Je savais dès le départ que la drogue serait un des sujets principaux du livre. La question, c’était : comment aborder ça ? Je ne voulais pas que mon livre soit vendu comme un truc genre « Hunter S. Thompson au pays du grunge » ou « Requiem for a Dream à Seattle ». Il a fallu que je trouve un moyen de présenter les faits sans les rendre sensationnels ou attractifs, tout en respectant la dignité des personnes impliquées.
Jane’s Addiction ont ouvert la voie à la fin des années 80, mais Alice In Chains a été le premier groupe alternatif des années 90 à véritablement toucher le grand public, plus d’un an avant Nirvana. Le clip de « Man In The Box », c’était l’hystérie, ça passait 15 fois par jour sur MTV. J’ai l’impression que l’impact du groupe a été minimisé avec le temps. Ce livre, c’était aussi, du coup, l’occasion de remettre certaines choses à leur place, j’imagine ?

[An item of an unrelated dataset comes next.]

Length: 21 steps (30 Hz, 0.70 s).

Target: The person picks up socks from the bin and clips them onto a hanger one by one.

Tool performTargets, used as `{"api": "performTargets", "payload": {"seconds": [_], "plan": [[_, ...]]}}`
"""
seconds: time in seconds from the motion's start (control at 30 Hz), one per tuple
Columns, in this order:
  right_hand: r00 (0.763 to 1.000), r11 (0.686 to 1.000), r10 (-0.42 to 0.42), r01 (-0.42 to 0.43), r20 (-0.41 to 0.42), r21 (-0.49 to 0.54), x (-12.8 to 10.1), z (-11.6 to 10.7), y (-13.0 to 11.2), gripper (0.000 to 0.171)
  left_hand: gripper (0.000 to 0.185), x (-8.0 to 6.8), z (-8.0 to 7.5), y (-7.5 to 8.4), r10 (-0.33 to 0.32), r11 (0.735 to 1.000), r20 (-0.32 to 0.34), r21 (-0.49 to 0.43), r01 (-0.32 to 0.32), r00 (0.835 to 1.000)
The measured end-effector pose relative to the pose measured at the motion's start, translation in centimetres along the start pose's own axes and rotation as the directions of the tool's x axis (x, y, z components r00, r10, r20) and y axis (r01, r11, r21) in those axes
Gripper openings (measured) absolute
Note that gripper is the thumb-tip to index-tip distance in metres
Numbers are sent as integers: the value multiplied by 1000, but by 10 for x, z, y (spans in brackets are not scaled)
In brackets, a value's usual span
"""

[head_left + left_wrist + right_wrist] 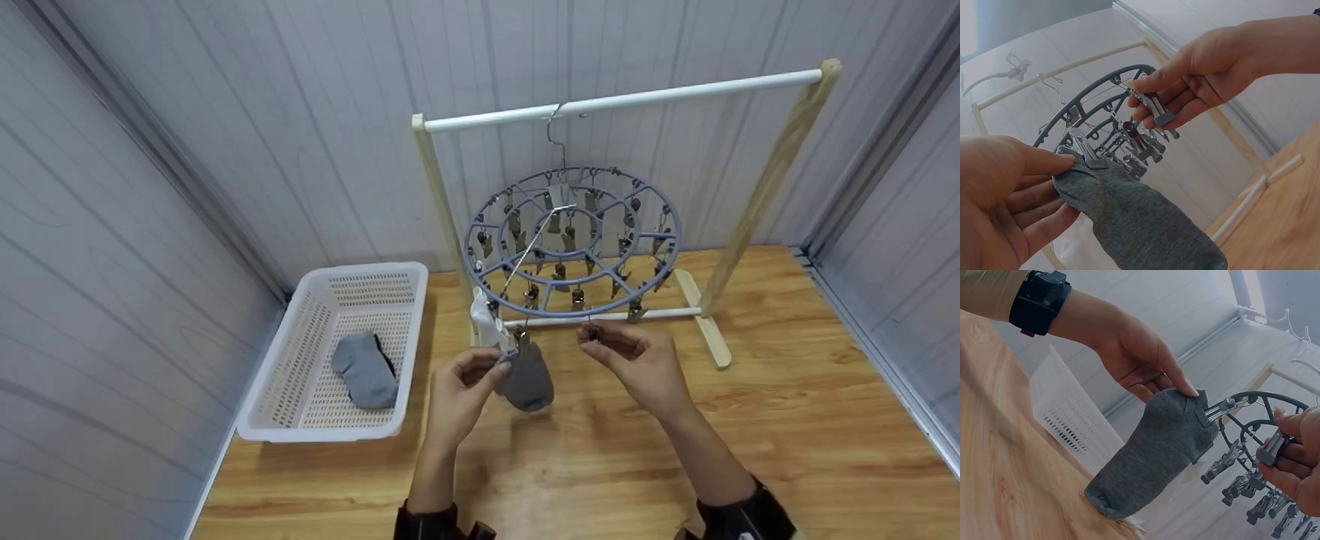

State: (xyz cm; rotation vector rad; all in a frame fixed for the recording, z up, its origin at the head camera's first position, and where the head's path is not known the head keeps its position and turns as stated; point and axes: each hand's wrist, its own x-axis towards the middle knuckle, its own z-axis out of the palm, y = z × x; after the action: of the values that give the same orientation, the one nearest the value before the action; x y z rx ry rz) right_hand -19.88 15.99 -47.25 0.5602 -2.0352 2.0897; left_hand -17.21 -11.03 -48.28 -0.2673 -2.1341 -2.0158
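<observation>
A grey sock (527,382) hangs from a clip (1087,156) of the round grey clip hanger (574,240). My left hand (496,367) pinches the sock's cuff right beside that clip; the left wrist view shows the same hand (1061,171) and sock (1140,219). Just to the right, my right hand (594,339) pinches a neighbouring empty clip (1155,110) on the hanger's front rim. In the right wrist view the sock (1151,450) dangles between the left hand (1182,391) and the right hand (1280,439). A white sock (484,319) is clipped on further left.
The hanger hooks over a white rod (675,91) on a wooden rack (757,202) that stands on the wooden floor (787,420). A white basket (300,420) at the left holds another grey sock (365,369). Grey walls enclose the space.
</observation>
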Motion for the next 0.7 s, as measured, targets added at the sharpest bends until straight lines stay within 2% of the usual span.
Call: {"api": "performTargets", "payload": {"seconds": [0.5,0.7], "plan": [[1000,1000,8,-8,28,10,-1,-1,-4,27,16,2,-3,-6,-30,1000,44,8,30,999],[999,1000,22,-23,24,13,-2,-2,-6,26,14,3,-9,-5,-27,999,53,47,25,998]]}}
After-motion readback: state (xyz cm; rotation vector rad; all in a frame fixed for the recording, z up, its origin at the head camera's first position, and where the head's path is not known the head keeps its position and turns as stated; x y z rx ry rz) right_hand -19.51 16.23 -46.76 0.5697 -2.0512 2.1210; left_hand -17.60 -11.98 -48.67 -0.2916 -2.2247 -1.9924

Complètement. Le souci avec Alice In Chains, c’est qu’ils n’ont quasiment plus tourné après 1993. Ils ont juste fait quelques concerts ici et là, mais entre 1994 et 1996, c’est quasiment devenu un groupe de studio. Leurs derniers concerts avec Layne ont eu lieu durant l’été 1996. Ils n’ont ensuite plus jamais rejoué sous le nom Alice In Chains, jusqu’à leur reformation 10 ans plus tard. Et 10 ans, c’est long quand tu ne fais plus rien. Beaucoup de gens les ont oubliés. Alors que durant cette période, des tas de groupes qui cartonnaient les citaient comme influence.

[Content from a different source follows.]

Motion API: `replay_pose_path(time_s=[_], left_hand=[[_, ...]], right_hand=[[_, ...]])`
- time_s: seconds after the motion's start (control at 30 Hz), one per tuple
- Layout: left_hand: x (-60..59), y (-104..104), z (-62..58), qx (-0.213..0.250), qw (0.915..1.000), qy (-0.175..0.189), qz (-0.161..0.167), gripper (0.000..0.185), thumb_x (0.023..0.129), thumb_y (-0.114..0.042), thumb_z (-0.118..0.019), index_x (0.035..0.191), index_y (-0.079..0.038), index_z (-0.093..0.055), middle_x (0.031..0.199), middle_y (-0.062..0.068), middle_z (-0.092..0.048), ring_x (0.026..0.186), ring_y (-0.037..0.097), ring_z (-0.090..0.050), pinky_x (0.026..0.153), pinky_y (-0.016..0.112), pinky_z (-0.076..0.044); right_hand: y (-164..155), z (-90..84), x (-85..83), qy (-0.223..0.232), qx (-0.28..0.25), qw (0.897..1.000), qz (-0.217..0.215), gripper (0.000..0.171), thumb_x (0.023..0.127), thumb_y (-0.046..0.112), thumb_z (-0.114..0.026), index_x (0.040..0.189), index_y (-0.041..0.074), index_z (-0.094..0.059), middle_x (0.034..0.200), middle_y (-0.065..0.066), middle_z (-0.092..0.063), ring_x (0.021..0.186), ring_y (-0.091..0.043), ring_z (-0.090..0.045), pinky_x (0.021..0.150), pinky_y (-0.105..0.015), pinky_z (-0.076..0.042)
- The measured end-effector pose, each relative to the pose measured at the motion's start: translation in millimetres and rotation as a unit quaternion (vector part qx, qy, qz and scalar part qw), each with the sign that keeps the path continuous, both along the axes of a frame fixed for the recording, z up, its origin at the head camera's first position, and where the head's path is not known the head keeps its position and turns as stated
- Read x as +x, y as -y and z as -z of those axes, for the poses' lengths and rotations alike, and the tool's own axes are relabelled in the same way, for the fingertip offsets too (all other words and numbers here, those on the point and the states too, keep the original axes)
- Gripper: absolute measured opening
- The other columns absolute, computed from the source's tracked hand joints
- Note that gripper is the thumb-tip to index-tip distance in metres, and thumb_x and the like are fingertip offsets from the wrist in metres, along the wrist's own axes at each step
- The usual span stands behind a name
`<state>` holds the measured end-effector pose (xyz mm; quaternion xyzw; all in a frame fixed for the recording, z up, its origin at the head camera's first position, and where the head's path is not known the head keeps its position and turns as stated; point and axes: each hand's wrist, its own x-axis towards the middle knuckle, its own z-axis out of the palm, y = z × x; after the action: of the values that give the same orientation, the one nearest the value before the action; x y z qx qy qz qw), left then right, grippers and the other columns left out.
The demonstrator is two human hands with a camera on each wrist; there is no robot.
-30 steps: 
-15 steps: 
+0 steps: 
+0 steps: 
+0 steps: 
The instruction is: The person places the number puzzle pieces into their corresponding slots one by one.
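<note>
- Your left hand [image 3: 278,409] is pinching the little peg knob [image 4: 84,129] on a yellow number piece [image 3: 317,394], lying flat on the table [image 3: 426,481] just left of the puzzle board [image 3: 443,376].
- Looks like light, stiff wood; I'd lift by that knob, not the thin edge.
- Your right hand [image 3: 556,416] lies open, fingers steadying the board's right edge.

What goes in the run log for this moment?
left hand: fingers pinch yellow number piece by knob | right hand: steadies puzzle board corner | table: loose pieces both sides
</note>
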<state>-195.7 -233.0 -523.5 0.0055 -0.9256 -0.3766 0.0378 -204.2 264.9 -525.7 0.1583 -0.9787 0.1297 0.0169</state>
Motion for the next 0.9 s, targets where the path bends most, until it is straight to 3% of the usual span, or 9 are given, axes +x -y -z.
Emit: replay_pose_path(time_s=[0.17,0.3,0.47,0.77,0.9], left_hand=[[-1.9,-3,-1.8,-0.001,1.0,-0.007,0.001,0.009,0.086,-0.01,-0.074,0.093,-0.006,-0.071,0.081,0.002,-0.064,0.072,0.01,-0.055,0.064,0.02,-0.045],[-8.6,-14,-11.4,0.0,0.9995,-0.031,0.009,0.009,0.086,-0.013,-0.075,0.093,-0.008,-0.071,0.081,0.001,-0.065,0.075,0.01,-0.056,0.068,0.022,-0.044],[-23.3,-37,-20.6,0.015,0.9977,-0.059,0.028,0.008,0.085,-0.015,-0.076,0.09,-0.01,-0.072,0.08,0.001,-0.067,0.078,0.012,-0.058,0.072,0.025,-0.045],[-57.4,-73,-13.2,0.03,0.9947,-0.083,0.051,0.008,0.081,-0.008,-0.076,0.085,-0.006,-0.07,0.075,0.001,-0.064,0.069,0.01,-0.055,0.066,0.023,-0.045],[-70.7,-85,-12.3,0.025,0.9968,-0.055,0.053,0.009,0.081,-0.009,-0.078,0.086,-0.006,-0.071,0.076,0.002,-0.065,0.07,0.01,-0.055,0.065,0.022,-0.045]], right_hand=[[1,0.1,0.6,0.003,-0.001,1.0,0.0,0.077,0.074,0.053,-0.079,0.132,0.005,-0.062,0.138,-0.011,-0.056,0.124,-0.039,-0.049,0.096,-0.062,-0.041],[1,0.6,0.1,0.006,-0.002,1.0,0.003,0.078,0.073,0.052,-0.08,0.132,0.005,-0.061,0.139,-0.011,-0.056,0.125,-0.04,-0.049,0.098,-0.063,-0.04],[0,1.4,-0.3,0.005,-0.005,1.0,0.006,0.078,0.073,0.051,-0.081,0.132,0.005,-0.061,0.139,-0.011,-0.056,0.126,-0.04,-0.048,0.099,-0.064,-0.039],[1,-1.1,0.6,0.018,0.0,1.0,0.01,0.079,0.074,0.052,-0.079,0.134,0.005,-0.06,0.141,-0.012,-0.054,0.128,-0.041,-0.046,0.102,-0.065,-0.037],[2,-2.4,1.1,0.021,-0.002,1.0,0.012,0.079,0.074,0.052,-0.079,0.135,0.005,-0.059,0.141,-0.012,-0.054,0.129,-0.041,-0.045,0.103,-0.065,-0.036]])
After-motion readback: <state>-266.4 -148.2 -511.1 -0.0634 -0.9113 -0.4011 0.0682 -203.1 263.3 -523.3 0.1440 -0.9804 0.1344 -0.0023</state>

Dans tous les livres ou documentaires sur la scène de Seattle, tout le monde est d’accord pour dire que 1991 est l’année où tout a explosé. Et dans l’esprit de la plupart des gens, cette explosion est liée à la sortie de Nevermind et du clip de « Smells Like Teen Spirit », à l’automne 1991 et, à un degré moindre, à celle du Ten de Pearl Jam, un mois plus tôt. Et quand tu compares les dates, tu réalises à quel point Alice In Chains ont été mis de côté et mésestimés. Facelift, le premier album du groupe, est sorti en août 1990. « Man In The Box » est passé heavy rotation sur MTV en mai 1991 et l’album a été disque d’or en septembre de la même année. Alice in Chains a été le premier groupe de cette scène a s’imposer sur MTV, à toucher un très large public et à vendre autant de disques. En gros, Alice in Chains ont ouvert la porte, mais ce sont Nirvana et Pearl Jam qui l’ont défoncée
Un truc que je n’avais jamais réalisé avant de lire ce livre, c’est à quel point l’enregistrement de l’album Unplugged était un moment crucial et douloureux dans le parcours du groupe.
Les répétitions pour l’enregistrement se sont extrêmement mal passées, mais la performance finale s’est avérée incroyable. C’est, à mon avis, un des sommets de la carrière du groupe.
Est-ce que le groupe s’est manifesté maintenant que le livre est sorti ?
Non, je n’ai toujours aucune nouvelle d’eux. Les seuls retours que j’ai eu pour le moment, ce sont ceux des lecteurs et des gens que j’ai interviewé – et ils sont plutôt positifs.
Alice In Chains – The Untold Story est disponible chez Thomas Dunne Books. Aucune traduction en français n’est prévue pour le moment.